Reproduce the full listing that appears beneath this instruction exactly.

BEGIN RECORDED INFORMATION

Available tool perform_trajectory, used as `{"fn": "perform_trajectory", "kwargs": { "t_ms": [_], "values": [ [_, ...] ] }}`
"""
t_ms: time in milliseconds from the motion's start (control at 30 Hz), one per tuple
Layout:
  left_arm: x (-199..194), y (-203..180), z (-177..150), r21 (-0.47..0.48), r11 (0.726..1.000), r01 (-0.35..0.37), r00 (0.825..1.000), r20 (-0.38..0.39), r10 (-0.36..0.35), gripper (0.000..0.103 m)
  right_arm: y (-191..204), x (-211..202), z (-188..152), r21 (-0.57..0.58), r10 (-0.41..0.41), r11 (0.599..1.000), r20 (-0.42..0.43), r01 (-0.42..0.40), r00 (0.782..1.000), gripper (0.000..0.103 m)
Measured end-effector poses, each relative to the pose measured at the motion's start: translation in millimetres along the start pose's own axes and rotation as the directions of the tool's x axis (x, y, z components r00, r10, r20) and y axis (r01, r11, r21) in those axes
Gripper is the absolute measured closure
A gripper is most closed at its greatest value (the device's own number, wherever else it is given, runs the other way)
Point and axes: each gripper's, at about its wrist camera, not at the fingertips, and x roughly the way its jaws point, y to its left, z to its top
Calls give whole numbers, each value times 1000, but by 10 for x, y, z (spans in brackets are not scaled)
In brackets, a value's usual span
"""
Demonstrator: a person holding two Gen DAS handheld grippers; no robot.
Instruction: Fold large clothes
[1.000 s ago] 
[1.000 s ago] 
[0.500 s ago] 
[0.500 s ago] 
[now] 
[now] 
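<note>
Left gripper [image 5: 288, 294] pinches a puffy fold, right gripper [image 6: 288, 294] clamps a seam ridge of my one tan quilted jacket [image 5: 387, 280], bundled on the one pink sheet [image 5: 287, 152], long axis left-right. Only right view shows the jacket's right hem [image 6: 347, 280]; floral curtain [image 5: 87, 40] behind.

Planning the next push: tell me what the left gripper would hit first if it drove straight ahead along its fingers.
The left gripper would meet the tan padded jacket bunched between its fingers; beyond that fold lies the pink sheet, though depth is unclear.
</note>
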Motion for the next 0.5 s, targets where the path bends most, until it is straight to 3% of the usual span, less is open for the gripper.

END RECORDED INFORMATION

▶ _RESPONSE TO THIS TASK_:
Available tool perform_trajectory, used as `{"fn": "perform_trajectory", "kwargs": { "t_ms": [_], "values": [ [_, ...] ] }}`
"""
t_ms: time in milliseconds from the motion's start (control at 30 Hz), one per tuple
Layout:
  left_arm: x (-199..194), y (-203..180), z (-177..150), r21 (-0.47..0.48), r11 (0.726..1.000), r01 (-0.35..0.37), r00 (0.825..1.000), r20 (-0.38..0.39), r10 (-0.36..0.35), gripper (0.000..0.103 m)
  right_arm: y (-191..204), x (-211..202), z (-188..152), r21 (-0.57..0.58), r10 (-0.41..0.41), r11 (0.599..1.000), r20 (-0.42..0.43), r01 (-0.42..0.40), r00 (0.782..1.000), gripper (0.000..0.103 m)
Measured end-effector poses, each relative to the pose measured at the motion's start: translation in millimetres along the start pose's own axes and rotation as the directions of the tool's x axis (x, y, z components r00, r10, r20) and y axis (r01, r11, r21) in those axes
Gripper is the absolute measured closure
A gripper is most closed at its greatest value (the device's own number, wherever else it is given, runs the other way)
Point and axes: each gripper's, at about its wrist camera, not at the fingertips, and x roughly the way its jaws point, y to its left, z to its top
Calls give whole numbers, each value times 1000, but by 10 for x, y, z (spans in brackets are not scaled)
In brackets, a value's usual span
"""
Demonstrator: a person holding two Gen DAS handheld grippers; no robot.
Instruction: Fold large clothes
[1.000 s ago] 
[1.000 s ago] 
[0.500 s ago] 
[0.500 s ago] 
[now] 
[now] 
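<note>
Left gripper [image 5: 288, 294] pinches a puffy fold, right gripper [image 6: 288, 294] clamps a seam ridge of my one tan quilted jacket [image 5: 387, 280], bundled on the one pink sheet [image 5: 287, 152], long axis left-right. Only right view shows the jacket's right hem [image 6: 347, 280]; floral curtain [image 5: 87, 40] behind.

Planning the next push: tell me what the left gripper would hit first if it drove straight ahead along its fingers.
The left gripper would meet the tan padded jacket bunched between its fingers; beyond that fold lies the pink sheet, though depth is unclear.
</note>
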Motion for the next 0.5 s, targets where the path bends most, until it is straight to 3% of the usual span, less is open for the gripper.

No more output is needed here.